The police didn't consider other evidence pointing away from Pacek after they got their confession. Prosecutors brought an ax to trial to show the jury even though it wasn't used in the murder. The court-appointed defense attorney filed an appeal to the conviction but withdrew it after Allegheny County was late paying him for his services. The jury was swayed by an overzealous prosecution.

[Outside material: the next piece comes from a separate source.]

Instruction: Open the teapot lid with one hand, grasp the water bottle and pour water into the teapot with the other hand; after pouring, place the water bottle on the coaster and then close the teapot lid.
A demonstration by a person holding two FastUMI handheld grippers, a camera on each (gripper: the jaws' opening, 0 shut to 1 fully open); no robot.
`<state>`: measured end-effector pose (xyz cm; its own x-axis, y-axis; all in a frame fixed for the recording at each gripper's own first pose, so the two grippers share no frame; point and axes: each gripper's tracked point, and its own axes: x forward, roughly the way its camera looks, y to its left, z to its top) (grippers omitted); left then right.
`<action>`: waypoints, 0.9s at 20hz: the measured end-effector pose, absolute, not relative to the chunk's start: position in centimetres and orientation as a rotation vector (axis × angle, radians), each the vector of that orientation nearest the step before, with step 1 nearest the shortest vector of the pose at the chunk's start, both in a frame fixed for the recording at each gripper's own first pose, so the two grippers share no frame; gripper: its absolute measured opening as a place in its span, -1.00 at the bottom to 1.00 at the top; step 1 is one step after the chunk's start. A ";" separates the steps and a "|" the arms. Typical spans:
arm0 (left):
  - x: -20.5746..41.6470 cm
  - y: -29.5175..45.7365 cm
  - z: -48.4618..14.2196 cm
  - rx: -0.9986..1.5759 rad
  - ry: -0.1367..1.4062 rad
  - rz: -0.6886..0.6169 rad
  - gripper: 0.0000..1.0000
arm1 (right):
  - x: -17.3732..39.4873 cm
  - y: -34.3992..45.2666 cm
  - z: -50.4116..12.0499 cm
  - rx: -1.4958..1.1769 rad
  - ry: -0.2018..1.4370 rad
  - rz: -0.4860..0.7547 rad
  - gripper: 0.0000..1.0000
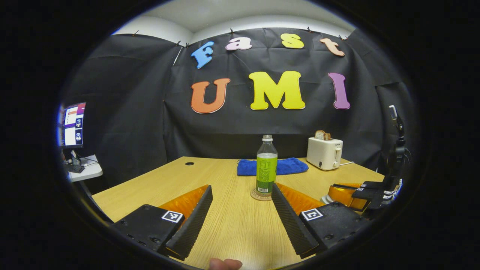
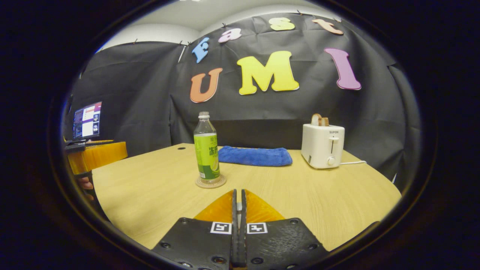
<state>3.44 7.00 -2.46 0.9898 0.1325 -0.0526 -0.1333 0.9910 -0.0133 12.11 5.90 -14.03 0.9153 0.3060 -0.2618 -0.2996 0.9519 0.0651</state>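
Left gripper [image 1: 242, 198] first: jaws spread wide, nothing between them but bare table [image 1: 232, 225], pads touching nothing. A fingertip [image 1: 225, 264] of the holding hand peeks in just under the fingers at the near edge. Plenty of open wood straight ahead in the gap. Just past the tip of its right finger, the bottle [image 1: 266, 165] stands upright on the coaster [image 1: 260, 195], uncapped by the look of it, though that is hard to make out. Off to this gripper's right, near the table edge, the other gripper shows, its fingers together. Beyond the bottle lies a blue towel [image 1: 272, 166], and right of that a toaster [image 1: 324, 153] with bread in it, close to the back wall. Far left, off the table, a monitor [image 1: 72, 124].

Over to the right gripper [image 2: 238, 198]: jaws closed flat against each other, holding nothing, hovering over clear wood. The bottle [image 2: 206, 148] sits ahead and a little to its left on the coaster [image 2: 210, 182]. Wide free tabletop [image 2: 318, 195] ahead and to the right, out to the rounded far edge. Towel [image 2: 255, 156] behind the bottle, toaster [image 2: 322, 145] ahead-right. At far left the left gripper's orange finger backing is visible.
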 end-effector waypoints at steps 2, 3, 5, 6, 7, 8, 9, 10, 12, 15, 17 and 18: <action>3.1 6.7 -2.4 -0.021 0.049 0.126 0.97 | 12.0 5.9 -13.7 0.020 0.267 0.300 -0.92; 3.0 6.6 -2.2 -0.023 0.045 0.121 0.97 | 11.9 5.8 -13.6 0.017 0.262 0.288 -0.91; 2.6 6.2 -2.1 -0.027 0.046 0.112 0.97 | 11.6 5.7 -12.6 0.030 0.239 0.268 -0.84; 2.4 5.9 -2.0 -0.030 0.046 0.107 0.97 | 11.5 5.5 -11.8 0.035 0.221 0.257 -0.83; 2.4 5.5 -1.7 -0.034 0.042 0.098 0.97 | 11.1 5.2 -11.0 0.039 0.204 0.240 -0.48; 2.2 5.0 -1.4 -0.040 0.037 0.084 0.97 | 10.9 4.9 -10.2 0.045 0.194 0.221 -0.29; 2.0 4.6 -1.3 -0.044 0.035 0.075 0.96 | 10.4 4.7 -9.3 0.058 0.180 0.208 0.19; 1.7 4.2 -1.2 -0.048 0.036 0.069 0.96 | 9.8 4.4 -8.4 0.061 0.163 0.189 0.39; 1.4 3.1 -0.5 -0.044 0.021 0.045 0.97 | 8.0 3.8 -6.8 0.044 0.135 0.167 0.78; 1.0 1.8 -0.1 -0.029 0.003 0.017 0.96 | 5.0 2.2 -4.4 0.007 0.084 0.108 0.96; 1.2 1.2 -0.5 -0.021 0.006 0.008 0.96 | 3.2 1.7 -2.9 0.003 0.053 0.073 0.94; 1.1 0.9 -0.5 -0.018 0.008 0.000 0.96 | 2.4 1.6 -2.4 0.000 0.042 0.063 0.96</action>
<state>1.15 0.91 -0.48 1.0000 -0.0001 -0.0075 0.0000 0.9998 -0.0178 2.43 1.57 -2.37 0.9971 0.0633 -0.0421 -0.0633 0.9980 0.0009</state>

No one ever heard about the two lie detector tests Jerry passed.

The media failed to dig for the truth and expose it. And the community was quick to judge.

"They let him down because he came from a poor family without community influence," Fisher said.

Hundreds of people -- some estimates say 1,500 people -- lined Morgan Street to gawk at Jerry as police forced the boy to re-enact the murder in a humiliating public spectacle.

"If I tried that in today's court, I'd be thrown out the front door," District Attorney Colville said in a 1991 broadcast on "Inside Edition," a television newsmagazine program.

Colville, now an Allegheny County judge, did not return a phone call for comment for this story.

Fisher attended Pacek's funeral last week.

"I don't feel good about Jerry being gone," Fisher said. "Somehow his life ended -- it's like a good book that ends too abruptly. There should have been a better ending for Jerry Pacek."